■ **Assigned task**
Repeat each entry in full, exactly.

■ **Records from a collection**
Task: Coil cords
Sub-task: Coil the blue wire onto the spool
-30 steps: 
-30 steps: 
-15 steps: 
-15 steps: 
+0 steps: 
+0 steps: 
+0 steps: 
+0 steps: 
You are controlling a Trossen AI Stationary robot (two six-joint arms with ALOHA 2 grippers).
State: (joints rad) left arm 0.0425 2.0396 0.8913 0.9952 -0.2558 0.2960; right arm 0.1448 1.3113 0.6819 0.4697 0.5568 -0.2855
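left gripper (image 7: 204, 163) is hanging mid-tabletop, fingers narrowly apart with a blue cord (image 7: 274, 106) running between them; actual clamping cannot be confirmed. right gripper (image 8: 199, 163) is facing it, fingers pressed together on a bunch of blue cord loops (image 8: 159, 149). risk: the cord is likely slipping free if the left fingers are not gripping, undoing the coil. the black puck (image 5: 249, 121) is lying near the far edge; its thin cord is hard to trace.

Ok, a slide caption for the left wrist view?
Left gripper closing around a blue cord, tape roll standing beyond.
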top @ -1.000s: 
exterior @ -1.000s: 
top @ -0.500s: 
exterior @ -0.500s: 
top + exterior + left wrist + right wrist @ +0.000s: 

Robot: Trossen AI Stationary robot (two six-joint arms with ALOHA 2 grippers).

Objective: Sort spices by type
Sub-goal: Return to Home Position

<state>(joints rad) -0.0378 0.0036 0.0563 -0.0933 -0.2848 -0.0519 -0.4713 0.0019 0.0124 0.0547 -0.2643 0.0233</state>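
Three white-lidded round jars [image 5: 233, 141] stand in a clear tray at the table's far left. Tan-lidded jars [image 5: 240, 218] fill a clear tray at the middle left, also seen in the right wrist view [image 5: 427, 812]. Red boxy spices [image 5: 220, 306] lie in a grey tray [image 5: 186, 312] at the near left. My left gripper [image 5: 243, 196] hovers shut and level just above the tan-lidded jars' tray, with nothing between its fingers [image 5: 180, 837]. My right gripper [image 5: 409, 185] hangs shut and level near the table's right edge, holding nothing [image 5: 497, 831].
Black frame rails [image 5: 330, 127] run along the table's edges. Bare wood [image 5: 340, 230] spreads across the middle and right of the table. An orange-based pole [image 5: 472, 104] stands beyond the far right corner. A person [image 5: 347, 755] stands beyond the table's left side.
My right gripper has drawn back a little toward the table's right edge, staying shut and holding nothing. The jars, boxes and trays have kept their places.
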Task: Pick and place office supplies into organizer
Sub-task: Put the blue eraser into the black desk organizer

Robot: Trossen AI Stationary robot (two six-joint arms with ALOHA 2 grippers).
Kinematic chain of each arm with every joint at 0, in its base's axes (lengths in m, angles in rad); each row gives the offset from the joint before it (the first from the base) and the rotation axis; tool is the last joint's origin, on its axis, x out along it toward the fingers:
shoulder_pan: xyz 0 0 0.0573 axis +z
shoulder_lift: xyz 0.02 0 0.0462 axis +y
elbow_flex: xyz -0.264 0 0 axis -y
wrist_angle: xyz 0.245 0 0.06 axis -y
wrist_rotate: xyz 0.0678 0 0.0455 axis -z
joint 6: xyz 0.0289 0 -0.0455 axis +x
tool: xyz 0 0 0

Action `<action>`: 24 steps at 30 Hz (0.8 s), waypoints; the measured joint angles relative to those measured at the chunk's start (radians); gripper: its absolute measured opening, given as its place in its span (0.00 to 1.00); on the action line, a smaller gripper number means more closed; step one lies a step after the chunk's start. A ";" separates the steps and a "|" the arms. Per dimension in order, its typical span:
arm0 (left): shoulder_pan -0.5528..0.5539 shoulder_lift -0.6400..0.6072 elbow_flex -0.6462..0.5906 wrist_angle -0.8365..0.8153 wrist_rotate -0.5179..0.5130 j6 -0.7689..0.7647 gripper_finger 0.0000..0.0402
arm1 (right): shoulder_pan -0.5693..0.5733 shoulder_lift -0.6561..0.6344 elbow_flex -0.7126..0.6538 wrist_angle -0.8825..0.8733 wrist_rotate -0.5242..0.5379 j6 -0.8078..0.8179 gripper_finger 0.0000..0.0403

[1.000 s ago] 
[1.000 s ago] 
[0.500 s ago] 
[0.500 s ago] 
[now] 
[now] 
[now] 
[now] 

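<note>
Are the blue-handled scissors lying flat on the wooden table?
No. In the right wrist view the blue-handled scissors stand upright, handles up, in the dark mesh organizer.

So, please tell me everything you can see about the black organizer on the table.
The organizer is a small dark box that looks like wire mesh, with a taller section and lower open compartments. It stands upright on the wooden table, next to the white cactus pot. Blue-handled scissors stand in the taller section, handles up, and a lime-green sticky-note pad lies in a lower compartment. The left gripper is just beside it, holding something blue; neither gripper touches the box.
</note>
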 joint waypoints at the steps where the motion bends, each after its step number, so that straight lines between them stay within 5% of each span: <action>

■ **Exercise solution**
Task: Coil cords
Sub-task: Coil the blue wire onto the spool
-30 steps: 
-30 steps: 
-15 steps: 
-15 steps: 
+0 steps: 
+0 steps: 
+0 steps: 
+0 steps: 
You are controlling a Trossen AI Stationary robot (two six-joint arms with ALOHA 2 grippers).
State: (joints rad) left arm 0.0425 2.0396 0.8913 0.9952 -0.2558 0.2960; right arm 0.1448 1.3113 0.6819 0.4697 0.5568 -0.2855
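left gripper (image 7: 204, 163) is hanging mid-tabletop, fingers narrowly apart with a blue cord (image 7: 274, 106) running between them; actual clamping cannot be confirmed. right gripper (image 8: 199, 163) is facing it, fingers pressed together on a bunch of blue cord loops (image 8: 159, 149). risk: the cord is likely slipping free if the left fingers are not gripping, undoing the coil. the black puck (image 5: 249, 121) is lying near the far edge; its thin cord is hard to trace.

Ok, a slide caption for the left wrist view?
Left gripper closing around a blue cord, tape roll standing beyond.
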top @ -1.000s: 
exterior @ -1.000s: 
top @ -0.500s: 
exterior @ -0.500s: 
top + exterior + left wrist + right wrist @ +0.000s: 

Robot: Trossen AI Stationary robot (two six-joint arms with ALOHA 2 grippers).

Objective: Sort spices by type
Sub-goal: Return to Home Position

<state>(joints rad) -0.0378 0.0036 0.0563 -0.0933 -0.2848 -0.0519 -0.4713 0.0019 0.0124 0.0547 -0.2643 0.0233</state>
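Three white-lidded round jars [image 5: 233, 141] stand in a clear tray at the table's far left. Tan-lidded jars [image 5: 240, 218] fill a clear tray at the middle left, also seen in the right wrist view [image 5: 427, 812]. Red boxy spices [image 5: 220, 306] lie in a grey tray [image 5: 186, 312] at the near left. My left gripper [image 5: 243, 196] hovers shut and level just above the tan-lidded jars' tray, with nothing between its fingers [image 5: 180, 837]. My right gripper [image 5: 409, 185] hangs shut and level near the table's right edge, holding nothing [image 5: 497, 831].
Black frame rails [image 5: 330, 127] run along the table's edges. Bare wood [image 5: 340, 230] spreads across the middle and right of the table. An orange-based pole [image 5: 472, 104] stands beyond the far right corner. A person [image 5: 347, 755] stands beyond the table's left side.
My right gripper has drawn back a little toward the table's right edge, staying shut and holding nothing. The jars, boxes and trays have kept their places.
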Task: Pick and place office supplies into organizer
Sub-task: Put the blue eraser into the black desk organizer

Robot: Trossen AI Stationary robot (two six-joint arms with ALOHA 2 grippers).
Kinematic chain of each arm with every joint at 0, in its base's axes (lengths in m, angles in rad); each row gives the offset from the joint before it (the first from the base) and the rotation axis; tool is the last joint's origin, on its axis, x out along it toward the fingers:
shoulder_pan: xyz 0 0 0.0573 axis +z
shoulder_lift: xyz 0.02 0 0.0462 axis +y
elbow_flex: xyz -0.264 0 0 axis -y
wrist_angle: xyz 0.245 0 0.06 axis -y
wrist_rotate: xyz 0.0678 0 0.0455 axis -z
joint 6: xyz 0.0289 0 -0.0455 axis +x
tool: xyz 0 0 0

Action `<action>`: 24 steps at 30 Hz (0.8 s), waypoints; the measured joint angles relative to those measured at the chunk's start (radians); gripper: its absolute measured opening, given as its place in its span (0.00 to 1.00); on the action line, a smaller gripper number means more closed; step one lies a step after the chunk's start. A ";" separates the steps and a "|" the arms. Per dimension in order, its typical span:
arm0 (left): shoulder_pan -0.5528..0.5539 shoulder_lift -0.6400..0.6072 elbow_flex -0.6462..0.5906 wrist_angle -0.8365..0.8153 wrist_rotate -0.5179..0.5130 j6 -0.7689..0.7647 gripper_finger 0.0000..0.0402
arm1 (right): shoulder_pan -0.5693..0.5733 shoulder_lift -0.6561..0.6344 elbow_flex -0.7126..0.6538 wrist_angle -0.8825..0.8733 wrist_rotate -0.5242..0.5379 j6 -0.8078..0.8179 gripper_finger 0.0000..0.0403

[1.000 s ago] 
[1.000 s ago] 
[0.500 s ago] 
[0.500 s ago] 
[now] 
[now] 
[now] 
[now] 

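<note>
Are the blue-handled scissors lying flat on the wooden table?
No. In the right wrist view the blue-handled scissors stand upright, handles up, in the dark mesh organizer.

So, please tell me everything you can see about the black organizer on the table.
The organizer is a small dark box that looks like wire mesh, with a taller section and lower open compartments. It stands upright on the wooden table, next to the white cactus pot. Blue-handled scissors stand in the taller section, handles up, and a lime-green sticky-note pad lies in a lower compartment. The left gripper is just beside it, holding something blue; neither gripper touches the box.
</note>
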 joint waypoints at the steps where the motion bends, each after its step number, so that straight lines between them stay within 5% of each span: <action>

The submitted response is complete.